The northern lights and southern lights are the common names for an aurora. An aurora is a natural light show seen in the night skies of the Earth's polar regions. The word aurora comes from the Roman goddess of dawn, who was named Aurora. The northern lights are called aurora borealis, aurora for the Roman goddess and borealis after Boreas, the god of the north wind. This is fitting because the aurora is caused by solar winds interacting with the Earth's magnetic field. The southern lights are called aurora australis, australis coming from the Latin word for south.

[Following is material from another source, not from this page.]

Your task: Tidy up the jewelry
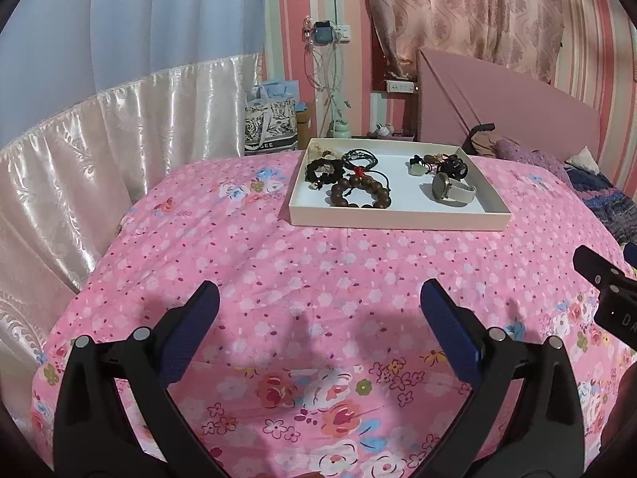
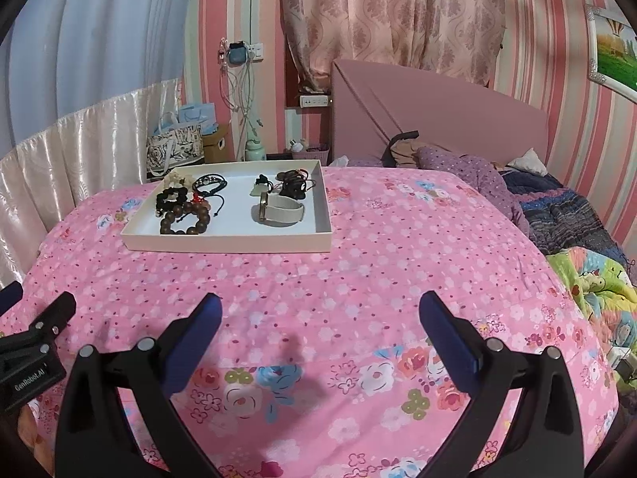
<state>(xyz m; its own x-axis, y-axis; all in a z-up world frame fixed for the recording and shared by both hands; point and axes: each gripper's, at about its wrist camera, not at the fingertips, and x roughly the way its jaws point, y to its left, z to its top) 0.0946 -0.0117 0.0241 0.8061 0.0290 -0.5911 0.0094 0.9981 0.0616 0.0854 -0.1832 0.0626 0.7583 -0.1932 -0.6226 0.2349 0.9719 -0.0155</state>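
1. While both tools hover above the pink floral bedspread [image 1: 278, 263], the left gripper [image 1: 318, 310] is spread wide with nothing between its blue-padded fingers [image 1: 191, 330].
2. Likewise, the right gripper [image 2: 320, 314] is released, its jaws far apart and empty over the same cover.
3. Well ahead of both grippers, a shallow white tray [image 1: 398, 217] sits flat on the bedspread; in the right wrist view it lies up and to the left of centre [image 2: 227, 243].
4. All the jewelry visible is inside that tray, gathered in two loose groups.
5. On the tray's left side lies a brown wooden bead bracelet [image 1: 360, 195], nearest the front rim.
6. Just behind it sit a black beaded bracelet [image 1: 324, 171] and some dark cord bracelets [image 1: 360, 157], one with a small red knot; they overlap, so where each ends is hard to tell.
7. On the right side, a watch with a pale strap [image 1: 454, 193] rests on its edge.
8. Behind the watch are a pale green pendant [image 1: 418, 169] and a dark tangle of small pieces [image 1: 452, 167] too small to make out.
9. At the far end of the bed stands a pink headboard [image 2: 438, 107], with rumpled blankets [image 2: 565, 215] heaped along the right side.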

The most common colour for an aurora is green, although it can be several other colours as well. Red, blue, yellow, and pink are also possible and there is some ultraviolet and infrared light that we cannot see with the naked eye. The aurora also makes a crackling noise that can be heard at 70 meters above the ground.

Causes[edit]

An aurora is caused by solar winds interacting with the Earth's magnetic field (magnetosphere). The exact mechanisms are not fully understood and there are different ideas about how auroras come to be. However, it is clear that the influx of electrons from solar winds into the atmosphere that plays a role. Incoming electrons interact with gases in the atmosphere and give off photons as a result. Photons are basically light particles that then produce the colourful aurora we see in the sky.

History[edit]

Auroras have been recorded since the 4th century BC. The Greek explorer Pytheas wrote that once there was an aurora of such intense red that the fire brigade rode out to the rescue!

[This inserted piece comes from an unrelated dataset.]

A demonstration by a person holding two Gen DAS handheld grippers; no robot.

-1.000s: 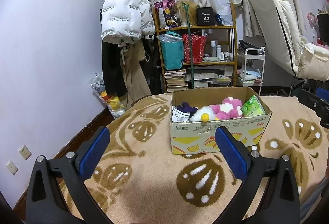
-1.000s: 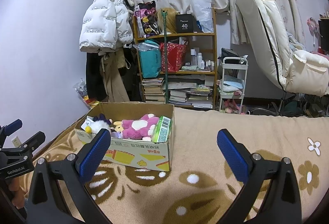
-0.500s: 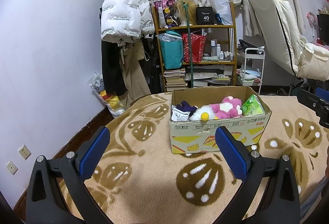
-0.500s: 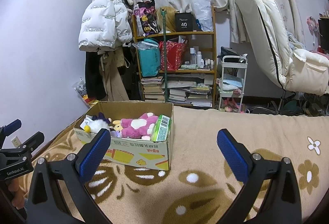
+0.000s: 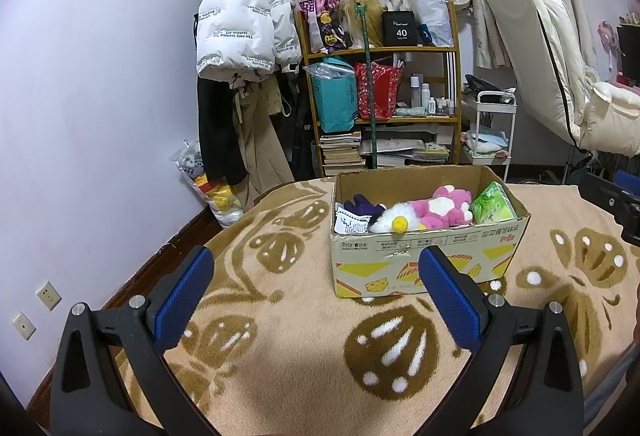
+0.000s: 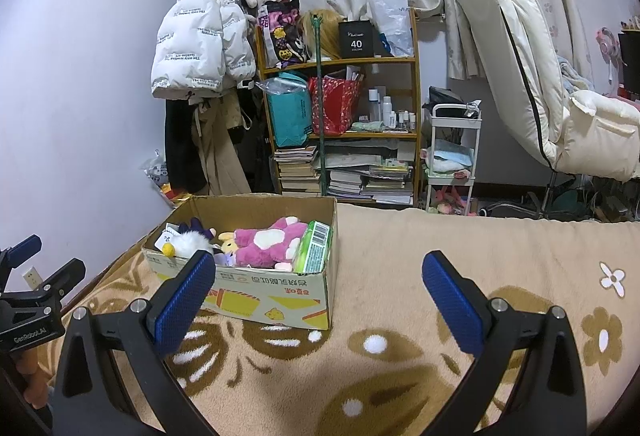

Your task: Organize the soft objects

For the Australian Aboriginal people, the aurora australis was associated with fire. Some named it puae buae ('ashes') and others believed they were bushfires in the spirit world. Other groups believed it was the result of an evil spirit creating a huge fire or the campfires of spirits in the land of the dead. Still others believed that spirits could communicate with people through the aurora.

Old Norse accounts of norðrljós (aurora borealis) date back to 1230 AD. Norsemen returning from a voyage to Greenland first reported this strange sight and they suggest that it could be caused by fires surrounding the ocean, sun flares, or fluorescent glaciers.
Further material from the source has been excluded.